Now there’s an accurate analogy. Wish I’d thought of it.
The American Media Maggots insist that FBI agents are in full lacrimal duct mode after Comey’s firing. The truth is that the FBI is a tight-knit and proud organization that seldom admits to internal turbulence in public. It is anathema to the institution.
The American Media Maggots also conveniently forget this from 2016. From the UKDailyMail.com:
EXCLUSIVE: Resignation letters piling up from disaffected FBI agents, his wife urging him to admit he was wrong: Why Director Comey jumped at the chance to reopen Hillary investigation
by Ed Klein
James Comey revived the investigation of Clinton’s email server as he could no longer resist mounting pressure by mutinous agents, sources say
The atmosphere at the FBI has been toxic ever since Jim announced last July that he wouldn’t recommend an indictment against Hillary
He told his wife that he was depressed by the stack of resignation letters piling up on his desk from disaffected agents
Comes was also worried that Republicans would accuse him of granting Hillary political favoritism after the presidential election
When new emails allegedly linked to Hillary’s personal server turned up in Abedin and Anthony Weiner’s computer, Comey jumped at the excuse
James Comey’s decision to revive the investigation of Hillary Clinton’s email server and her handling of classified material came after he could no longer resist mounting pressure by mutinous agents in the FBI, including some of his top deputies, according to a source close to the embattled FBI director.
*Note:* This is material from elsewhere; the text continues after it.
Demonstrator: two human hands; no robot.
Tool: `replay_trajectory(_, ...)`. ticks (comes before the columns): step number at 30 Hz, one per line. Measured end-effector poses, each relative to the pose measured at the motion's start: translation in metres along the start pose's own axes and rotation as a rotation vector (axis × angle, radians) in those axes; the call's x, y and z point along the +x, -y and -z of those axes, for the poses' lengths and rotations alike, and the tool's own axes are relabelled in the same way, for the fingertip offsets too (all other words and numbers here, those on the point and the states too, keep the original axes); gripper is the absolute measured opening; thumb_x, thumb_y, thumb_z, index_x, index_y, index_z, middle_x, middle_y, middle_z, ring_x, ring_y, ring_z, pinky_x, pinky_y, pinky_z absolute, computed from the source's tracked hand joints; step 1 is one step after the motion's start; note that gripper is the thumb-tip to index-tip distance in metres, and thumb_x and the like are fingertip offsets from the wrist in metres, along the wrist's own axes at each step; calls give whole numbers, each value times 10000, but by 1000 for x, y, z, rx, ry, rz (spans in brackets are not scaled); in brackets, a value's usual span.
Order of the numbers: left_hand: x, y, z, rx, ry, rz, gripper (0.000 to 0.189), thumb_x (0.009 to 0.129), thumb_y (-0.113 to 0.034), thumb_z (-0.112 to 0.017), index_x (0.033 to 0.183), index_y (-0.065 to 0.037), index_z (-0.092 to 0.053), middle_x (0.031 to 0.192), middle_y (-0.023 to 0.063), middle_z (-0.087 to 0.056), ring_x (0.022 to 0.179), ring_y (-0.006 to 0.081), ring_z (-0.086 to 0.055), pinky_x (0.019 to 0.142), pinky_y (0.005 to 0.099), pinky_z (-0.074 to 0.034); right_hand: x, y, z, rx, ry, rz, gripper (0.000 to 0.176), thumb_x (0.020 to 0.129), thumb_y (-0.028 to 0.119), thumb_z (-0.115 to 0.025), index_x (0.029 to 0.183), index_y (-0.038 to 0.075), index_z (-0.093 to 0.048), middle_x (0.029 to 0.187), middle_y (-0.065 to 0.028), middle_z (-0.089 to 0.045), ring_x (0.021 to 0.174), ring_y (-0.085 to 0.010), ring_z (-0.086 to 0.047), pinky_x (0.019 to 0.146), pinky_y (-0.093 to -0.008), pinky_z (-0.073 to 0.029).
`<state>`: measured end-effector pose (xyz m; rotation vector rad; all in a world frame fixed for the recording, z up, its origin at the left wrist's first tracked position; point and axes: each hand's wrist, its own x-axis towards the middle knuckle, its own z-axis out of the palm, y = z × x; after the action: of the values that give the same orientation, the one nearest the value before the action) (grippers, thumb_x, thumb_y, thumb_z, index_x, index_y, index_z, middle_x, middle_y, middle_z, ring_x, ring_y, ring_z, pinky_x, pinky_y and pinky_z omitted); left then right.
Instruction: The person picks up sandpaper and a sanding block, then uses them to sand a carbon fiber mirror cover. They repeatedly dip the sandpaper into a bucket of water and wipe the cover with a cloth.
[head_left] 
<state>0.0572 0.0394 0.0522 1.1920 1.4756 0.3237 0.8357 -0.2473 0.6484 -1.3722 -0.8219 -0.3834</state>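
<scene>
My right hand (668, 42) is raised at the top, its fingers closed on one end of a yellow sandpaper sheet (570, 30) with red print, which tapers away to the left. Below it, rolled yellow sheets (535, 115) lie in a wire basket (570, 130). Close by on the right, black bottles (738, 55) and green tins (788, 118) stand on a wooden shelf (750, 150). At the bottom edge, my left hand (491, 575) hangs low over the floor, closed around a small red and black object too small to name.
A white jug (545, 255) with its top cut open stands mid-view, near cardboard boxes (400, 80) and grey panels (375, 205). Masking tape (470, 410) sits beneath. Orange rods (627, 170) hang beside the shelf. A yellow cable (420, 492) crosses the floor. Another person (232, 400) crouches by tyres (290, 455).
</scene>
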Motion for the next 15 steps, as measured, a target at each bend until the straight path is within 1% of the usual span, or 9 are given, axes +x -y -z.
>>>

‘The atmosphere at the FBI has been toxic ever since Jim announced last July that he wouldn’t recommend an indictment against Hillary,’ said the source, a close friend who has known Comey for nearly two decades, shares family outings with him, and accompanies him to Catholic mass every week.
‘Some people, including department heads, stopped talking to Jim, and even ignored his greetings when they passed him in the hall,’ said the source. ‘They felt that he betrayed them and brought disgrace on the bureau by letting Hillary off with a slap on the wrist.’
According to the source, Comey fretted over the problem for months and discussed it at great length with his wife, Patrice.
He told his wife that he was depressed by the stack of resignation letters piling up on his desk from disaffected agents. The letters reminded him every day that morale in the FBI had hit rock bottom.
“Stack of resignation letters piling up on his desk.” Disaffected agents. Poor morale. Lack of confidence in leadership. Betrayal. Disgrace. Spoken to singly, the narrative of agents is different than that of the American Media Maggots.
DailyCaller.com printed quotes, following Comey’s firing, from agents who didn’t wish to be named to include “we don’t need a political hack” to “good riddance” and “It should have been expected because he was not doing a good job. He had it coming to him.”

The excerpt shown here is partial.